What is expected = With pictures left out, extract every line between the start of the records below and the line holding "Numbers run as", inclusive.

Excerpts from a dataset:
>>>>
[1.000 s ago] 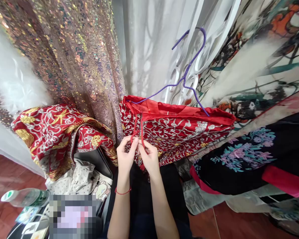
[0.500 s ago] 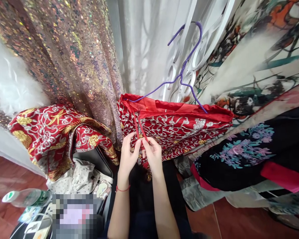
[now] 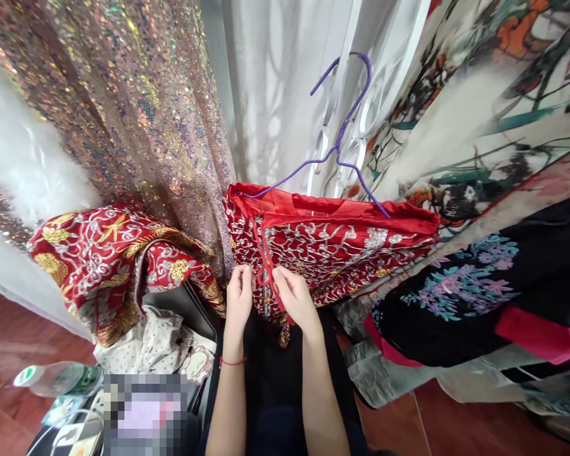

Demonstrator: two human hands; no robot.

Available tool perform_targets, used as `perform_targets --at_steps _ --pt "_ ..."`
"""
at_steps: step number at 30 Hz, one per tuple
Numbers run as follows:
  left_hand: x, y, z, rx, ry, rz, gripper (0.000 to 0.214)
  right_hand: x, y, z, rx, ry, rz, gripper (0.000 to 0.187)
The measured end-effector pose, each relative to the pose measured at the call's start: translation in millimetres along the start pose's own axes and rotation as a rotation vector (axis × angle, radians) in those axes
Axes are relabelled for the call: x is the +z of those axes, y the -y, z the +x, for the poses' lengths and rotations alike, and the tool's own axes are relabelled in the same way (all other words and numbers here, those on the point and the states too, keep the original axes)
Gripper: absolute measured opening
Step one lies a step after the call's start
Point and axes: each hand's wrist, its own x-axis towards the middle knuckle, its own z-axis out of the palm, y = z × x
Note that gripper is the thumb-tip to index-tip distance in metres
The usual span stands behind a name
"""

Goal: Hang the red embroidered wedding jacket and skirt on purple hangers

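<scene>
A red skirt (image 3: 323, 244) with silver and gold embroidery hangs by its red waistband (image 3: 342, 214) from a purple hanger (image 3: 341, 142). Two thin red cords (image 3: 264, 253) drop from the opening in the waistband and cross in a small loop between my hands. My right hand (image 3: 295, 299) pinches one cord at the right of the loop. On the other side, my left hand (image 3: 239, 294) is closed with fingertips together at the loop's left end; its grip on the cord is partly hidden. A small tassel (image 3: 284, 332) dangles below.
At left, a red embroidered garment (image 3: 118, 266) drapes over a dark chair, above a spotted white cloth (image 3: 147, 342). A plastic bottle (image 3: 59, 378) stands near white cables. A sequined curtain (image 3: 137, 95) hangs behind; a black floral garment (image 3: 460, 285) is at right.
My hands have moved apart from a close pinch at the cords, the left going left and the right going down and right. The cords now cross in a small loop between them.
</scene>
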Motion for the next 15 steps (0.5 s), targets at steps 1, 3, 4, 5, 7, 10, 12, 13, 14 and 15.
perform_targets --at_steps 1,3,4,5,7,10,12,13,14,15 --pt "-0.5 -1.8 -1.3 0.012 -0.032 0.010 0.036 1.5 0.6 -0.6 0.004 0.010 0.005 0.039" --pt "-1.4 -8.7 -5.1 0.053 -0.003 0.017 0.036 4.2 1.4 -1.4 0.005 0.020 0.012 0.034" --pt "-1.8 -13.1 -7.2 0.072 0.058 0.011 0.035 5.1 1.7 -1.7 -0.002 0.021 0.011 0.033" --pt "-1.9 -17.5 -9.1 0.090 0.129 0.004 0.033 5.3 2.0 -1.9 -0.014 0.014 0.006 0.032" --pt "-1.8 -24.5 -11.8 0.124 0.224 0.000 0.027 4.2 2.3 -2.4 -0.043 -0.014 -0.022 0.029" --pt "-1.6 -26.1 -11.7 0.162 0.209 0.024 0.022 -0.3 2.2 -3.4 -0.055 -0.002 -0.046 0.030" --pt "-2.8 -19.4 -9.1 0.149 0.167 0.029 0.024 -4.1 1.8 -3.0 -0.040 0.054 -0.035 0.031" --pt "-3.7 -13.9 -7.3 0.125 0.134 0.036 0.026 -6.2 1.8 -2.1 -0.039 0.065 -0.036 0.030" --pt "-4.9 -7.3 -5.4 0.088 0.096 0.058 0.028 -8.3 2.4 -0.5 -0.045 0.055 -0.047 0.029" --pt "-6.0 -0.1 -3.4 0.039 0.068 0.106 0.029 -10.6 3.7 1.9 -0.058 0.027 -0.067 0.028"
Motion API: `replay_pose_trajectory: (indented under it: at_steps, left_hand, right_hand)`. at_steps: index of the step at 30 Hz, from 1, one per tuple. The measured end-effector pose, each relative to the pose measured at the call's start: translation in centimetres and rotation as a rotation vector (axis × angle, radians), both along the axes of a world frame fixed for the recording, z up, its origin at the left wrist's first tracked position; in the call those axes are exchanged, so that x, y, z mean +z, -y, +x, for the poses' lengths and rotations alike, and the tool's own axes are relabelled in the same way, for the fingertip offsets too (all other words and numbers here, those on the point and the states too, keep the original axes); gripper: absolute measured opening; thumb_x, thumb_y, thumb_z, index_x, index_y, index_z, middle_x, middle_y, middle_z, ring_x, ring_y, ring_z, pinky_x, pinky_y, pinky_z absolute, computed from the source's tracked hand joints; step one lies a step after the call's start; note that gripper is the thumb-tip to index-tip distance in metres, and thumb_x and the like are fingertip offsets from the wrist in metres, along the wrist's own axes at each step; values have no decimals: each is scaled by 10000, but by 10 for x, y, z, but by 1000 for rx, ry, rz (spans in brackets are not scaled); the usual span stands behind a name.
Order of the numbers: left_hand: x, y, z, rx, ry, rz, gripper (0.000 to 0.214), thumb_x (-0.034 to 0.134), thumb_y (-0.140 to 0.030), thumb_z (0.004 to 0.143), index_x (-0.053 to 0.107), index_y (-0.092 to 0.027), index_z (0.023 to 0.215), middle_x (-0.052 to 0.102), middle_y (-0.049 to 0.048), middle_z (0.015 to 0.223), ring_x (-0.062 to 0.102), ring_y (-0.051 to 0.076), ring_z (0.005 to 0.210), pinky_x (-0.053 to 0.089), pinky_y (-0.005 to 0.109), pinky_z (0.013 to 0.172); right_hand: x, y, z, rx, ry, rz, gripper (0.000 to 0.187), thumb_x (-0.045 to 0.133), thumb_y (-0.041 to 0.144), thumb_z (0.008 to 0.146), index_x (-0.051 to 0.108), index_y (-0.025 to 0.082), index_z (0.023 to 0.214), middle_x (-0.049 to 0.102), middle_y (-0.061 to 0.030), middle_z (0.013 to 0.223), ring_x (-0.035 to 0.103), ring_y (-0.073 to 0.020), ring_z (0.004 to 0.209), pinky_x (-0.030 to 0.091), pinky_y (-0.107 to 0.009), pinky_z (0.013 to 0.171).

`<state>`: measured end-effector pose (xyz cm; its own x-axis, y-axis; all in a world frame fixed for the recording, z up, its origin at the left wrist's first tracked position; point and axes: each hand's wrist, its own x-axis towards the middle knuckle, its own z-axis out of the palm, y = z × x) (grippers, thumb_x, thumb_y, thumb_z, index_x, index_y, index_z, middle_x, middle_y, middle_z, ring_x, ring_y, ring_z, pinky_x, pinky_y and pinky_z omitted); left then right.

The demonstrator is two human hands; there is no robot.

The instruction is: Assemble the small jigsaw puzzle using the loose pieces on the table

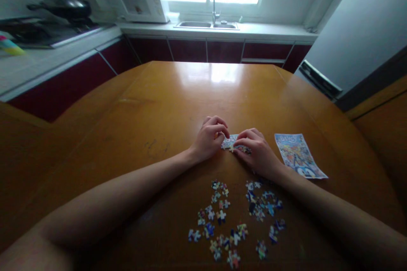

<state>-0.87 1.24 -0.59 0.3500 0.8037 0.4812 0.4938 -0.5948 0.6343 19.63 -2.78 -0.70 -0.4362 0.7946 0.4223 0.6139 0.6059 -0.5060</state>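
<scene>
On the desk [152,106], curls left hand [208,137] at left end of puzzle [230,139], right hand [258,149] over its right end; cannot tell if gripping. Has loose pieces [270,208] nearer, leaflet [294,151] at right.

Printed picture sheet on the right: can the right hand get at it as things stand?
Probably yes: the right hand is at the partly joined puzzle, and the printed sheet lies just to its right, with only bare tabletop visible between them and nothing seen covering it.
</scene>
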Motion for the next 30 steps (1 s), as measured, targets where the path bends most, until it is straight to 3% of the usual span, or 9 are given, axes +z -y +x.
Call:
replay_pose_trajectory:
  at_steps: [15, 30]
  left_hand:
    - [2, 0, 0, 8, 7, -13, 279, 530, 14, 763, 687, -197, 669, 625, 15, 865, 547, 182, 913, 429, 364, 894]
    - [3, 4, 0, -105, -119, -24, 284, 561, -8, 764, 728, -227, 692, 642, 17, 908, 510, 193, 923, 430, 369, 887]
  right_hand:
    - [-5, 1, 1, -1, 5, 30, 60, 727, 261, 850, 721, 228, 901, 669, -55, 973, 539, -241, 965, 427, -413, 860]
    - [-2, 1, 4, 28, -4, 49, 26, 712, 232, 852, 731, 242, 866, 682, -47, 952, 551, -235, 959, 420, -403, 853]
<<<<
Response =
[1.000 s ago] 
[0.500 s ago] 
[now] 

Demonstrator: two human hands; no robot.

Available tool perform_targets, used as `perform_targets --at_steps _ --pt "_ ..."`
"""
at_steps: step number at 30 Hz, one per tuple
Numbers run as follows:

Output for the exercise is now complete.